<<<<
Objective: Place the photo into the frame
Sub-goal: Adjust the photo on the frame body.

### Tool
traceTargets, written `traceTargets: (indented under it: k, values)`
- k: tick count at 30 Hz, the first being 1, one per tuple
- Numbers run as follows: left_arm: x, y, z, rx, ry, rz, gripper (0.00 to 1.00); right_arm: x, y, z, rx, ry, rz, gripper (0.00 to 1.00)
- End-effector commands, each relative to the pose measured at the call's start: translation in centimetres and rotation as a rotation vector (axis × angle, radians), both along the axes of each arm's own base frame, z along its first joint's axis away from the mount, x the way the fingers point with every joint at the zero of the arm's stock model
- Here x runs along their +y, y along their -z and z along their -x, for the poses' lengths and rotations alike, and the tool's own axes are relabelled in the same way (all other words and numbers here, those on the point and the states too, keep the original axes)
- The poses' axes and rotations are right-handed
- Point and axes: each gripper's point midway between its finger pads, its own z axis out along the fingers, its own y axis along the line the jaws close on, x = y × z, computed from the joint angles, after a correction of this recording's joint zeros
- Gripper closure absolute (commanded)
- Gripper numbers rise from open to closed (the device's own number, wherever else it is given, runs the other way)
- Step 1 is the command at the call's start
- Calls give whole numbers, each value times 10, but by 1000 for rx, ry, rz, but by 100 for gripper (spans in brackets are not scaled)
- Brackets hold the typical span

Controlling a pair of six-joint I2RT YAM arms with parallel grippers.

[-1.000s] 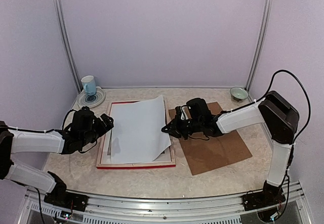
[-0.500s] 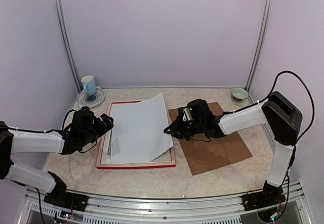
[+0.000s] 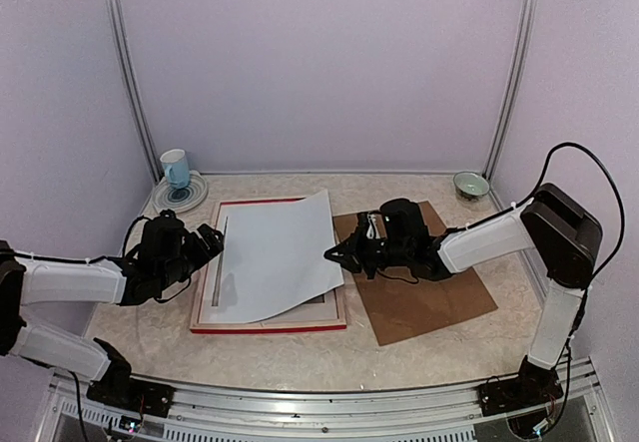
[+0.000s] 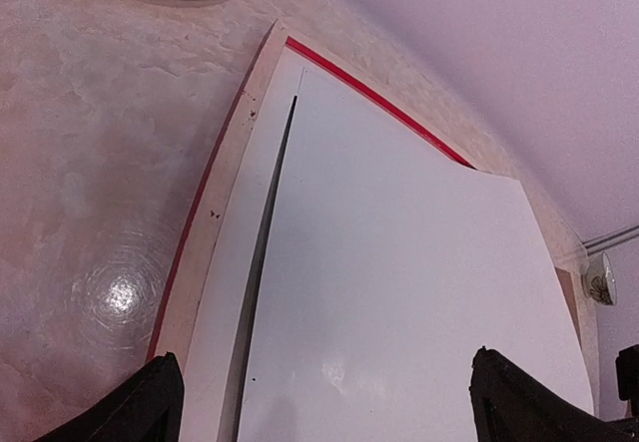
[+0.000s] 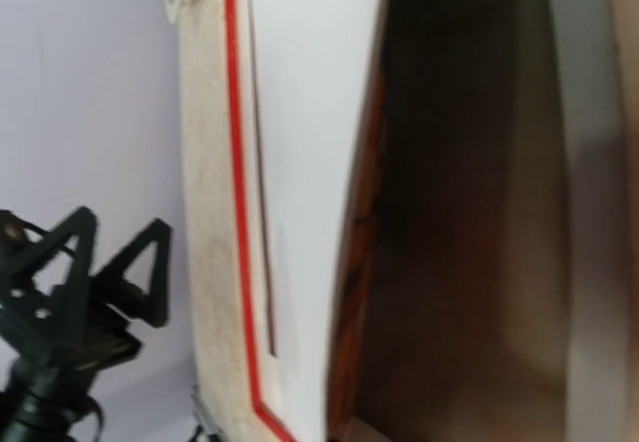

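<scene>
The photo [image 3: 275,254] lies face down, white back up, over the red-edged frame [image 3: 268,327] in the top view. Its right side is lifted and bowed. My right gripper [image 3: 334,253] is at that right edge, shut on the photo. The right wrist view shows the photo's dark, red-orange printed underside [image 5: 449,262] close up and the frame's pale back with its red line [image 5: 205,262]; my own fingers do not show there. My left gripper [image 3: 210,242] hovers open at the frame's left side, its fingertips [image 4: 160,397] spread over the photo [image 4: 399,262] and the frame's left rail [image 4: 215,198].
A brown backing board [image 3: 429,292] lies under the right arm, right of the frame. A blue-and-white cup [image 3: 176,168] stands on a saucer [image 3: 190,200] at the back left. A small green bowl [image 3: 470,183] sits at the back right.
The right gripper has drawn the photo slightly to the right, uncovering a dark strip along its left edge, and has closed a little further. The left arm has not moved.
</scene>
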Motion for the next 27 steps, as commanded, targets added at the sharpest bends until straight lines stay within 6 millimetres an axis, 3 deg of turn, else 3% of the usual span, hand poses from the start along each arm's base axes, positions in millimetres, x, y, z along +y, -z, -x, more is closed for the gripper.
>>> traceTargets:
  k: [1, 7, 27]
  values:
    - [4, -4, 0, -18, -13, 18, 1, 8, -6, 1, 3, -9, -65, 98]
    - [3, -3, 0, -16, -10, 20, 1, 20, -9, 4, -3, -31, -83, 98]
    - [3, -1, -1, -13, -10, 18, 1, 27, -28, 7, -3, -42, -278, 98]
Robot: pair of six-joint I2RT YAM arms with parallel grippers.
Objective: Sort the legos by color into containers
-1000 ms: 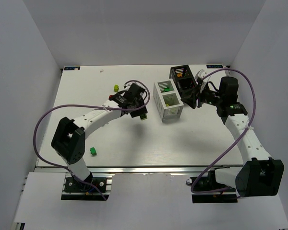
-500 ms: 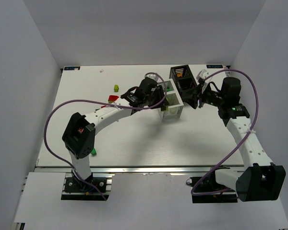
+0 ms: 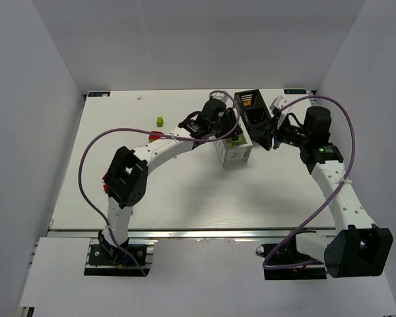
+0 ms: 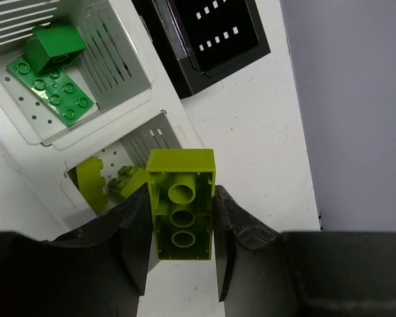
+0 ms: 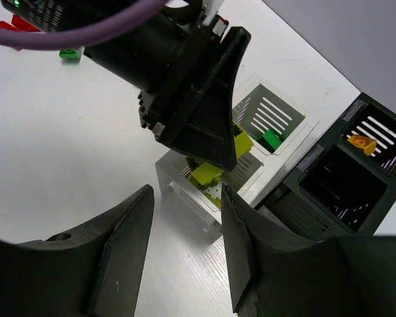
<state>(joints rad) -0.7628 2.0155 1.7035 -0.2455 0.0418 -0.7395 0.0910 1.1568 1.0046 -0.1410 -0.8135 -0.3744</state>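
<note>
Over the last second the left arm (image 3: pixel 165 146) had swung off the open table (image 3: pixel 185 191) and reached across to the white bin (image 3: pixel 236 152), while the right arm (image 3: pixel 340 191) had barely shifted. The white bin sat beneath the left gripper (image 4: pixel 182 195), and the black bin (image 4: pixel 214 36) stood just past it, right beside the white one. The left gripper was clamped on a lime brick (image 4: pixel 181 205), its hollow underside toward the wrist camera, above the edge of the nearer compartment. In that compartment, just below the fingers, lay more lime bricks (image 4: pixel 109 181). The compartment beyond held green bricks (image 4: pixel 49 79). The right gripper (image 5: pixel 185 191) hung spread wide with nothing between its fingers. The white bin lay just ahead of it and the black bin off to one side, with an orange brick (image 5: pixel 363 140) in that bin's far compartment. Well behind the left gripper, beside its arm, a loose lime piece (image 3: pixel 160 121) and a red brick (image 3: pixel 155 135) lay on the table.
</note>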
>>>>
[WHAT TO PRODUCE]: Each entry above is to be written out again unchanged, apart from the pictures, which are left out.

[RESULT BELOW]:
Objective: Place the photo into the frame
Sub-goal: Adjust the photo on the frame body.

### Tool
traceTargets, written `traceTargets: (indented under it: k, values)`
- k: tick count at 30 Hz, the first being 1, one per tuple
- Numbers run as follows: left_arm: x, y, z, rx, ry, rz, gripper (0.00 to 1.00); right_arm: x, y, z, rx, ry, rz, gripper (0.00 to 1.00)
- End-effector commands, each relative to the pose measured at the call's start: translation in centimetres and rotation as a rotation vector (axis × angle, radians), both along the axes of each arm's own base frame, z along its first joint's axis away from the mount, x the way the fingers point with every joint at the zero of the arm's stock model
- Here x runs along their +y, y along their -z and z along their -x, for the poses' lengths and rotations alike, and the tool's own axes are relabelled in the same way (all other words and numbers here, those on the point and the states too, keep the original axes)
- The poses' axes and rotations are right-handed
- Point and axes: each gripper's point midway between its finger pads, its own z axis out along the fingers, its own y axis along the line the jaws close on, x = y × z, computed from the joint angles, after a correction of this recording's joint zeros
- Gripper closure absolute (commanded)
- Gripper numbers rise from open to closed (the device's own number, wherever else it is given, runs the other way)
- Step 1 is the command at the call's start
- Calls give whole numbers, each value times 10, but by 1000 for rx, ry, rz, but by 100 for gripper (spans in brackets are not scaled)
- Brackets hold the typical span

Controlling a pair of six-joint I2RT YAM arms with parallel grippers.

[-1.000s] 
[-0.500s] 
[+0.000s] 
[+0.000s] 
[+0.000s] 

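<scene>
The photo [image 3: 275,254] lies face down, white back up, over the red-edged frame [image 3: 268,327] in the top view. Its right side is lifted and bowed. My right gripper [image 3: 334,253] is at that right edge, shut on the photo. The right wrist view shows the photo's dark, red-orange printed underside [image 5: 449,262] close up and the frame's pale back with its red line [image 5: 205,262]; my own fingers do not show there. My left gripper [image 3: 210,242] hovers open at the frame's left side, its fingertips [image 4: 160,397] spread over the photo [image 4: 399,262] and the frame's left rail [image 4: 215,198].
A brown backing board [image 3: 429,292] lies under the right arm, right of the frame. A blue-and-white cup [image 3: 176,168] stands on a saucer [image 3: 190,200] at the back left. A small green bowl [image 3: 470,183] sits at the back right.
The right gripper has drawn the photo slightly to the right, uncovering a dark strip along its left edge, and has closed a little further. The left arm has not moved.
</scene>
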Motion for the next 27 steps, as commanded, targets added at the sharpest bends until straight lines stay within 6 millimetres an axis, 3 deg of turn, else 3% of the usual span, hand poses from the start along each arm's base axes, positions in millimetres, x, y, z along +y, -z, -x, more is closed for the gripper.
>>> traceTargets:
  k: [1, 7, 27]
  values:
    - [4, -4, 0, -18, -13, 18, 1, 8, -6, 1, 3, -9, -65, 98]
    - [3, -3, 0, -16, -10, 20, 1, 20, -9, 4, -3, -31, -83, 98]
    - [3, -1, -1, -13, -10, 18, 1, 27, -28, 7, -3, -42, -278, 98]
Robot: pair of six-joint I2RT YAM arms with parallel grippers.
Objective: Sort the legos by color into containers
-1000 ms: 
-500 ms: 
+0 ms: 
+0 ms: 
+0 ms: 
<state>(joints rad) -0.7628 2.0155 1.7035 -0.2455 0.0418 -0.7395 0.0910 1.1568 1.0046 -0.1410 -0.8135 -0.3744</state>
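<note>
Over the last second the left arm (image 3: pixel 165 146) had swung off the open table (image 3: pixel 185 191) and reached across to the white bin (image 3: pixel 236 152), while the right arm (image 3: pixel 340 191) had barely shifted. The white bin sat beneath the left gripper (image 4: pixel 182 195), and the black bin (image 4: pixel 214 36) stood just past it, right beside the white one. The left gripper was clamped on a lime brick (image 4: pixel 181 205), its hollow underside toward the wrist camera, above the edge of the nearer compartment. In that compartment, just below the fingers, lay more lime bricks (image 4: pixel 109 181). The compartment beyond held green bricks (image 4: pixel 49 79). The right gripper (image 5: pixel 185 191) hung spread wide with nothing between its fingers. The white bin lay just ahead of it and the black bin off to one side, with an orange brick (image 5: pixel 363 140) in that bin's far compartment. Well behind the left gripper, beside its arm, a loose lime piece (image 3: pixel 160 121) and a red brick (image 3: pixel 155 135) lay on the table.
</note>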

The output given here is complete.